• [TASK REQUIREMENTS]:
Range to reproduce from the entries below: the line with "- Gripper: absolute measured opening", the line with "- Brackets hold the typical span", and every line in between. Give them exactly and give nothing else.
#### DATA FOR THIS EXERCISE
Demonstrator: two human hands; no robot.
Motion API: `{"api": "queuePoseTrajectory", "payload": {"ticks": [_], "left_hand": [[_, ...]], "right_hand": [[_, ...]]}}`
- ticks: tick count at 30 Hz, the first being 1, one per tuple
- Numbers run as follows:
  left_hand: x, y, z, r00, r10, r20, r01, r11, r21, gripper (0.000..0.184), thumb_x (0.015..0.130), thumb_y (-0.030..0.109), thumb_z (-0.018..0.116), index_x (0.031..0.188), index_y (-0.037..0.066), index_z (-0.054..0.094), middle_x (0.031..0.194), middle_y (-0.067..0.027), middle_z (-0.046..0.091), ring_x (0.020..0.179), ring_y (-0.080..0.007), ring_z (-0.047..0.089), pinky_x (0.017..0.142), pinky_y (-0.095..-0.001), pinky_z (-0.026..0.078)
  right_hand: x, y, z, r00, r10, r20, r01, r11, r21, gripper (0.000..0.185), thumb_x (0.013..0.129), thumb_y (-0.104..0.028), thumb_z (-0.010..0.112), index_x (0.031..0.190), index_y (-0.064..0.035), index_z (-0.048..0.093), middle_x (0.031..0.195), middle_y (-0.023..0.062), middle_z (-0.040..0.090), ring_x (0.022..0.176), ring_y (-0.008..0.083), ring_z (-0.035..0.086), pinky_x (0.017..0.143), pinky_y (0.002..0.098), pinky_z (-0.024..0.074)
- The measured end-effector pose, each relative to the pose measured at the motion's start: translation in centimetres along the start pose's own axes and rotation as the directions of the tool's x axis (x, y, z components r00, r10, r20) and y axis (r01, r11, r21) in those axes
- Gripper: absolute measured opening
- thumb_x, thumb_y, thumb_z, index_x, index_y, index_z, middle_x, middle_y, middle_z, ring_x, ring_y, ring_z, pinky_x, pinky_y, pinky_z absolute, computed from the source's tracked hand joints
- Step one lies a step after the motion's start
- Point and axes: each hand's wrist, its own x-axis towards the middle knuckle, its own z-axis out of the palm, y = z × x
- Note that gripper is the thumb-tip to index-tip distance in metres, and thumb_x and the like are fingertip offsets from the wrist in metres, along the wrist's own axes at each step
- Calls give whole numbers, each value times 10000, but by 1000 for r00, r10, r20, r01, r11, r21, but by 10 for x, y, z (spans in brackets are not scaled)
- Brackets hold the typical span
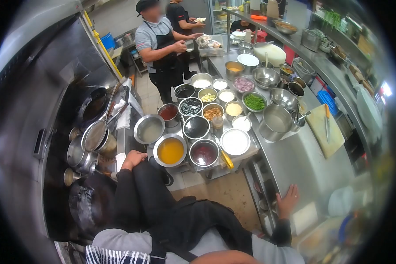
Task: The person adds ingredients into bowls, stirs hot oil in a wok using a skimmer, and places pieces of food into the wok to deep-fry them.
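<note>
My left hand point(134, 159) lies over my raised knee, with no object visible in it and its fingers loosely extended. My right hand point(288, 201) rests flat on the steel counter point(279, 165), fingers spread. Closest to my left hand is a metal bowl of orange-yellow liquid point(170, 151), with a bowl of cloudy liquid point(148, 129) behind it. A pot of dark red liquid point(204, 153) stands to its right. Beside that pot are a yellow-handled utensil point(226, 159) and a white round container point(235, 141).
Blackened woks point(92, 207) and a strainer point(94, 135) occupy the stove at left. A cutting board point(324, 132) with an orange-handled knife point(327, 123) lies right of a large pot point(276, 122). A co-worker point(156, 39) in a black apron stands beyond the ingredient bowls; other people are farther back.
</note>
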Motion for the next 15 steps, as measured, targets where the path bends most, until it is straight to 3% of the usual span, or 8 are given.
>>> {"api": "queuePoseTrajectory", "payload": {"ticks": [2,4,5,7,10,13,15], "left_hand": [[3,-2,0,1000,6,14,-6,1000,-13,478,816,453,672,957,4,756,924,-186,736,910,-316,697,860,-375,506],[5,1,2,998,-52,16,47,969,241,521,799,472,689,1026,6,743,1026,-211,723,997,-328,682,899,-368,494],[7,2,0,998,-53,15,48,970,236,521,799,472,689,1026,6,743,1026,-211,723,997,-328,682,899,-368,494],[8,9,-8,949,-132,286,65,971,232,570,783,482,724,1106,12,728,1110,-184,713,1062,-307,666,940,-365,480],[12,2,-8,894,-210,397,185,978,101,585,782,468,753,1157,20,715,1119,-120,718,1059,-258,662,956,-359,474],[60,-47,11,846,-219,486,217,974,61,586,778,452,771,1192,42,709,1115,-91,719,1049,-221,662,958,-356,474],[64,-50,10,854,-246,458,222,969,108,524,797,424,759,1162,50,725,1112,-85,726,1038,-205,665,943,-340,478]], "right_hand": [[1,1,3,1000,-9,-8,9,1000,0,965,725,-413,813,1492,-25,373,1530,203,376,1415,371,352,1167,498,287],[1,2,4,1000,-12,-18,12,1000,-16,968,724,-412,813,1493,-23,372,1526,209,378,1411,375,355,1163,501,293],[1,3,3,1000,-16,-20,16,1000,-18,968,724,-412,813,1493,-23,372,1526,209,378,1411,375,355,1163,501,293],[0,-2,-5,1000,-8,-22,8,1000,-2,968,725,-413,810,1492,-19,371,1521,217,380,1408,380,356,1161,506,295],[-3,0,-2,999,-19,-39,19,1000,14,969,725,-416,809,1491,-14,373,1518,224,380,1407,391,354,1159,511,294],[-1,-1,-4,1000,12,11,-13,999,51,941,744,-403,780,1489,-4,365,1542,220,348,1429,392,309,1177,528,238],[-2,3,2,1000,4,-5,-4,998,55,935,744,-414,779,1480,-2,378,1531,220,363,1422,392,321,1173,528,245]]}}
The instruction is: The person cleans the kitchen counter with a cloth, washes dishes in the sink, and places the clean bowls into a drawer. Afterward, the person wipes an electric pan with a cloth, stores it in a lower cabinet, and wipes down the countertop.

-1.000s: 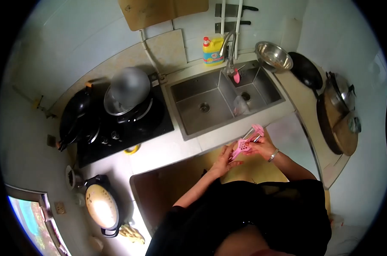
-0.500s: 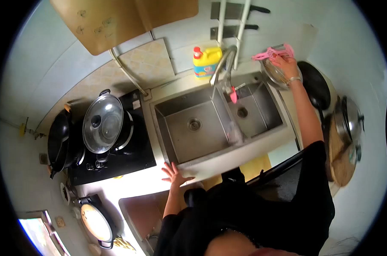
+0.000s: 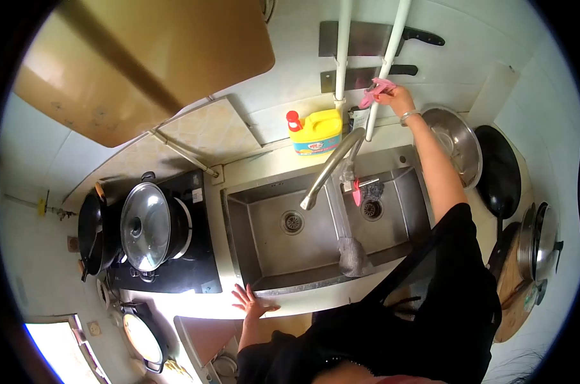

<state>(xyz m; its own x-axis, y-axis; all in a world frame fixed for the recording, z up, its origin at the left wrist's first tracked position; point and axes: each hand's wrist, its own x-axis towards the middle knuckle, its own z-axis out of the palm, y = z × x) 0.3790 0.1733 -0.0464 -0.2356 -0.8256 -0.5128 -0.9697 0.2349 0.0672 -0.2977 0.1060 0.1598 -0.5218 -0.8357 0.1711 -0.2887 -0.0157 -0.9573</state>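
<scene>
My right hand (image 3: pixel 399 99) is raised near the wall behind the sink, its fingers closed on a pink perforated plastic tool (image 3: pixel 376 91) whose exact kind I cannot make out. It is in front of a white vertical pipe, just below the hanging knives. Fingers spread, my left hand (image 3: pixel 253 303) rests on the counter edge at the front left of the double sink (image 3: pixel 283 246). A steel basin (image 3: pixel 455 144) stands near my right forearm. The yellow detergent jug (image 3: pixel 317 131) is left of the pink tool, behind the faucet (image 3: pixel 331 169).
A grey cloth (image 3: pixel 352 257) hangs over the sink divider, and a small pink-ended tool (image 3: pixel 356 192) lies by the right bowl. To the left, a lidded pot (image 3: pixel 146 227) and a dark wok (image 3: pixel 91 233) occupy the stove. Knives (image 3: pixel 360 40) hang on the wall; a black pan (image 3: pixel 497 169) stands right.
My right hand has moved left with the pink tool, from above the steel basin to the wall pipes. The view has shifted; my left hand stays on the counter edge.
</scene>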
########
• [TASK OUTPUT]:
- Gripper: absolute measured opening
- thumb_x, thumb_y, thumb_z, index_x, index_y, index_z, middle_x, middle_y, middle_z, ring_x, ring_y, ring_z, pinky_x, pinky_y, pinky_z absolute, computed from the source's tracked hand joints
- Step one lies a step after the motion's start
- Point and axes: each hand's wrist, its own x-axis towards the middle knuckle, its own z-axis out of the palm, y = z × x
- Note that gripper is the thumb-tip to index-tip distance in metres, and thumb_x and the like are fingertip offsets from the wrist in metres, along the wrist's own axes at each step
- Calls give whole numbers, each value times 10000, but by 1000 for r00, r10, r20, r01, r11, r21, but by 10 for x, y, z (spans in brackets are not scaled)
- Brackets hold the typical span

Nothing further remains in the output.